Die einen können schon lesen, während die anderen noch damit kämpfen, sich mündlich auszudrücken – die Bandbreite bei den Schulanfängern ist groß. Einige warten noch ein Jahr mit dem Start.
Die Zahl der verspätet eingeschulten Jungen und Mädchen hat sich in Sachsen-Anhalt in den vergangenen Jahren erhöht. Im vorigen Schuljahr kamen 798 Kinder nach dem fristgemäßen Einschulungstermin in die Schule, wie aus einer Statistik des Bildungsministeriums hervorgeht. Das waren vier Prozent der insgesamt rund 19.800 neuen Erstklässler. Zehn Jahre zuvor hatte der Anteil der verspätet eingeschulten Kinder noch bei 2,3 Prozent gelegen.
Ein Anstieg war unter anderem in den Corona-Jahren zu beobachten. Im Schuljahr 2019/20 kamen noch 516 Jungen und Mädchen mit 7 statt mit 6 Jahren in die Schule, was einem Anteil von 2,8 Prozent entsprach.
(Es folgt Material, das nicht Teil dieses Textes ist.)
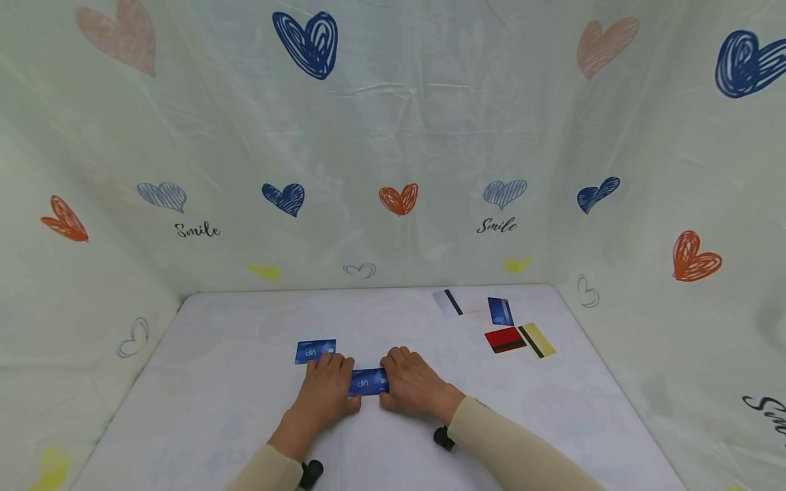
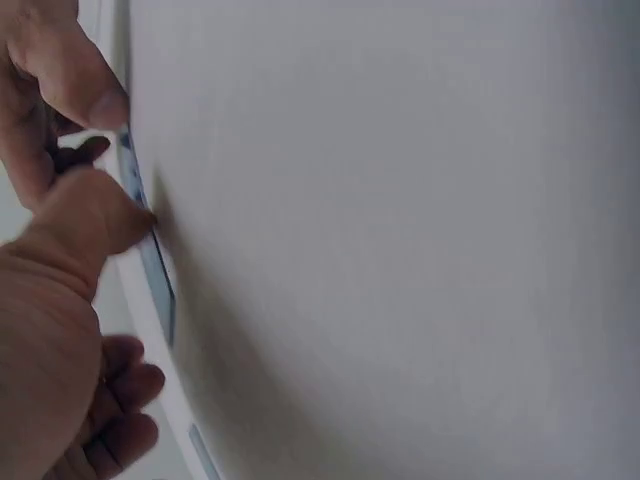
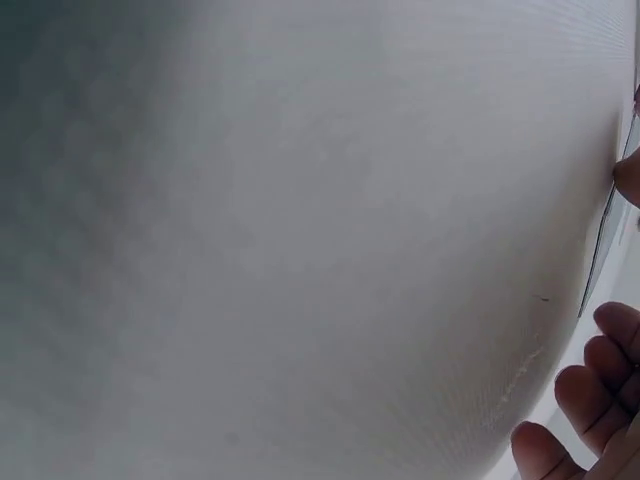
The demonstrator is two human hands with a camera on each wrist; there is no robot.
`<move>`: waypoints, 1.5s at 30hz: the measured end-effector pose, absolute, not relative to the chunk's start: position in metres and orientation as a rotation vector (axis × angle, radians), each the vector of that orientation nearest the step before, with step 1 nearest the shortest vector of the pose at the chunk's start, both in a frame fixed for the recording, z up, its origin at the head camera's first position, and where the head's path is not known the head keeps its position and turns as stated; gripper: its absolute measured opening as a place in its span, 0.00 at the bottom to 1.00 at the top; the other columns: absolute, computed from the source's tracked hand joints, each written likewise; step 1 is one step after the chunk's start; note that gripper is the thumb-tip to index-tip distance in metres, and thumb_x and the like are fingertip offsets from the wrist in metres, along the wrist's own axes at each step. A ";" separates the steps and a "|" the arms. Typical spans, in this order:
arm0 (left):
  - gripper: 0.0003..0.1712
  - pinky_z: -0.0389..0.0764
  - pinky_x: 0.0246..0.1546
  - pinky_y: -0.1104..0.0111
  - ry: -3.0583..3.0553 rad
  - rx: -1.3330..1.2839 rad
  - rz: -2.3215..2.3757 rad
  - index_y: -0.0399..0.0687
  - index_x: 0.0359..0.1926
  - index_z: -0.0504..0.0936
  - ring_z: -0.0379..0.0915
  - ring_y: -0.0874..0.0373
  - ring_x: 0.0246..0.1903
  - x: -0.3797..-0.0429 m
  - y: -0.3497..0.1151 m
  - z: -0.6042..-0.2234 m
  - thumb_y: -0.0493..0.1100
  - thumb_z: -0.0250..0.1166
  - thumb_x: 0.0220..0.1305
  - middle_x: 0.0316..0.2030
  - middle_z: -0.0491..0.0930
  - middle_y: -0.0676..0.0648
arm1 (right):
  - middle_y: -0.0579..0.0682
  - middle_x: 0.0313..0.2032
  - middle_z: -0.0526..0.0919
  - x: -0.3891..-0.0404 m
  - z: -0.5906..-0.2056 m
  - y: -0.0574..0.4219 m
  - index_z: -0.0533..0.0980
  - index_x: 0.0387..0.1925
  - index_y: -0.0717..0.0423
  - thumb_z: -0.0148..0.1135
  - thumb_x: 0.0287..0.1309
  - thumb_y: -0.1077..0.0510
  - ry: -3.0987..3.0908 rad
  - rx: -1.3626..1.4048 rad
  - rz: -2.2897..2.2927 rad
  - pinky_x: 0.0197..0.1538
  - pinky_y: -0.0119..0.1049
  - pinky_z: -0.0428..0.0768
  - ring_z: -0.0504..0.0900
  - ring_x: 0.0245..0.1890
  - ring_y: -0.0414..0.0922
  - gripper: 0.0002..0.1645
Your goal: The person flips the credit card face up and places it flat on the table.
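A blue card marked VIP (image 1: 369, 383) is stretched between both hands low over the white table, its lettering upside down in the head view. My left hand (image 1: 327, 387) pinches its left end, thumb on the near edge and fingers at the far edge. On the right end my right hand (image 1: 416, 383) has a similar pinch. In the left wrist view the blue card (image 2: 160, 285) shows nearly edge-on beside the left thumb. Just beyond the left hand lies a second blue VIP card (image 1: 310, 350), partly covered by the fingers.
At the back right lie a silvery-white card (image 1: 445, 304), another blue card (image 1: 499, 311), a red card (image 1: 505, 339) and a gold card (image 1: 540, 338). A pale curtain printed with hearts (image 1: 399, 136) hangs behind and beside the white table (image 1: 215, 409).
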State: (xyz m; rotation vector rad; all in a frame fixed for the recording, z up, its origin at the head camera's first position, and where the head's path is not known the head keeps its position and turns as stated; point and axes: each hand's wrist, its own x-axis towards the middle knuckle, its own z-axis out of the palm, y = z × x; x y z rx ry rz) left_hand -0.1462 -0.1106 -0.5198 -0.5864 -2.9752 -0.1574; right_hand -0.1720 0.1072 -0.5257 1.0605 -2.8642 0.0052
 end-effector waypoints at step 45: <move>0.60 0.61 0.76 0.40 -3.287 -0.603 -0.381 0.26 0.72 0.70 0.59 0.33 0.77 -0.100 -0.185 -0.515 0.69 0.75 0.56 0.75 0.65 0.28 | 0.43 0.80 0.63 -0.141 -0.515 0.033 0.63 0.80 0.49 0.51 0.76 0.33 -2.952 1.392 -0.136 0.78 0.50 0.66 0.60 0.81 0.43 0.42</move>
Ein Jahr später war der Anteil auf 3,6 Prozent gestiegen. Im Schuljahr 2021/22 und 2022/23 waren es dann jeweils 4,3 Prozent.
Schulpflicht wird auf Antrag in Einzelfällen verschoben
Das Bildungsministerium erklärte, in begründeten Einzelfällen könne die Schulpflicht um ein Jahr verschoben werden. Die Verschiebung könnten die Sorgeberechtigten über die Grundschule beim Landesschulamt beantragen. Die Grundschule führe mit den Sorgeberechtigten ein Beratungsgespräch und erarbeite eine Stellungnahme. Welche Gründe vor allem ausschlaggebend sind für die verspäteten Einschulungen, teilte das Bildungsministerium nicht mit und verwies auf die Schuleingangsuntersuchungen.
Thekla Mayerhofer, Vorstandsvorsitzende des Grundschulverbandes Sachsen-Anhalt, sagte, die verspätet eingeschulten Kinder hätten oft schon „jede Menge Diagnostik“ hinter sich. Das „Zurückstellen“ von Kindern sei nicht mehr einfach möglich.
Flexible Schuleingangsphase für unterschiedliches Lerntempo
In Sachsen-Anhalt gibt es seit vielen Jahren die sogenannte flexible Schuleingangsphase, die die Kinder je nach Lerntempo in ein, zwei oder drei Jahren absolvieren können. Statt in schuljahresübergreifenden Klassen würden die Kinder aber zumeist im Klassenverband unterrichtet und hätten das Gefühl des Sitzenbleibens, wenn sie ein Jahr länger für die Schuleingangsphase bräuchten als die meisten anderen.
Mayerhofer, die in Halle als Grundschullehrerin arbeitet, wies darauf hin, dass die Kinder in einer Klasse ohnehin altersmäßig bis zu einem Jahr auseinanderliegen. Da sei es logisch, dass nicht jedes Kind das Gleiche lernen könne. Mayerhofer hat sogar eine Idee, wie sich das System der Einschulungen reformieren ließe: Die Schulpflicht könnte mit dem sechsten Geburtstag greifen, zum folgenden Monat würde jedes Kind in die Schule kommen – ein sukzessiver Schulanfang quasi.
Vorzeitige Einschulungen seltener
Die allermeisten Mädchen und Jungen werden der Statistik zufolge fristgemäß eingeschult. Seltener als verspätete Einschulungen sind vorzeitige. Im vergangenen Schuljahr betraf das 249 Kinder. Das entsprach einem Anteil von etwa 1,2 Prozent.